Comparative analysis of expression profiles of chemokines, chemokine receptors, and components of signaling pathways mediated by chemokines in eight cell types during rat liver regeneration

It has been documented that chemokines can positively regulate liver regeneration at the tissue level after partial hepatectomy. However, the precise mechanism of the effects of chemokines on regeneration at the cellular level remains poorly defined. In this study, 8 cell types from rat regenerating liver at 8 recovery time points after 2/3 hepatectomy were isolated and purified using Percoll density gradient centrifugation and immunomagnetic bead methods.

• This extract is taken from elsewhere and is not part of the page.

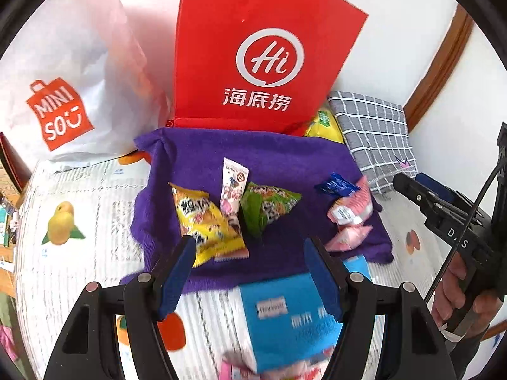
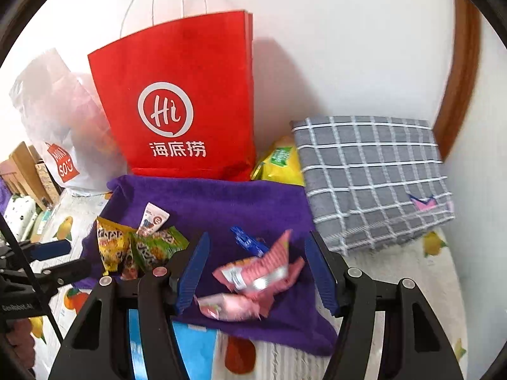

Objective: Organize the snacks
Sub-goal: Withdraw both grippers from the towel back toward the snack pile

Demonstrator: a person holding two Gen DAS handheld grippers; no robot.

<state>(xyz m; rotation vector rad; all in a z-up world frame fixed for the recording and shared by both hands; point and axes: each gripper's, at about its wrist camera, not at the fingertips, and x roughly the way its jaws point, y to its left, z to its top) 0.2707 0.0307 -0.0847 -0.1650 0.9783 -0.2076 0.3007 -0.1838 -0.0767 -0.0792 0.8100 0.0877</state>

The expression profiles of each cell type were monitored using a microarray. RT-PCR analysis was performed to validate the reliability of the microarray results. The results showed that, on the whole, the expression profiles of chemokine and receptor genes varied among different cell types; most genes involved in chemokine signaling pathways showed an increase in expression across the 8 liver cell types during liver regeneration. The implication of these genes in regeneration was analyzed by bioinformatics and systems biology methods. According to the microarray results and gene synergy, activation of chemokine signaling pathways at 24 h in biliary epithelial cells and at 2–12 h in dendritic cells may be triggered by CCL2–CCR2 and CCL7–CCR3, respectively; activation of Plc/Pkc and Pi3k/Akt pathways at 2–12 h in sinusoidal endothelial cells might be caused by CCL7–CCR1; and activation of the Src/Ptk, Src/Vav, and Plc/Pkc pathways at the priming stage may be related to the inductive effect of CCL7. These data suggest the potential relevance of the pro-inflammatory chemokines for liver regeneration at the cellular level.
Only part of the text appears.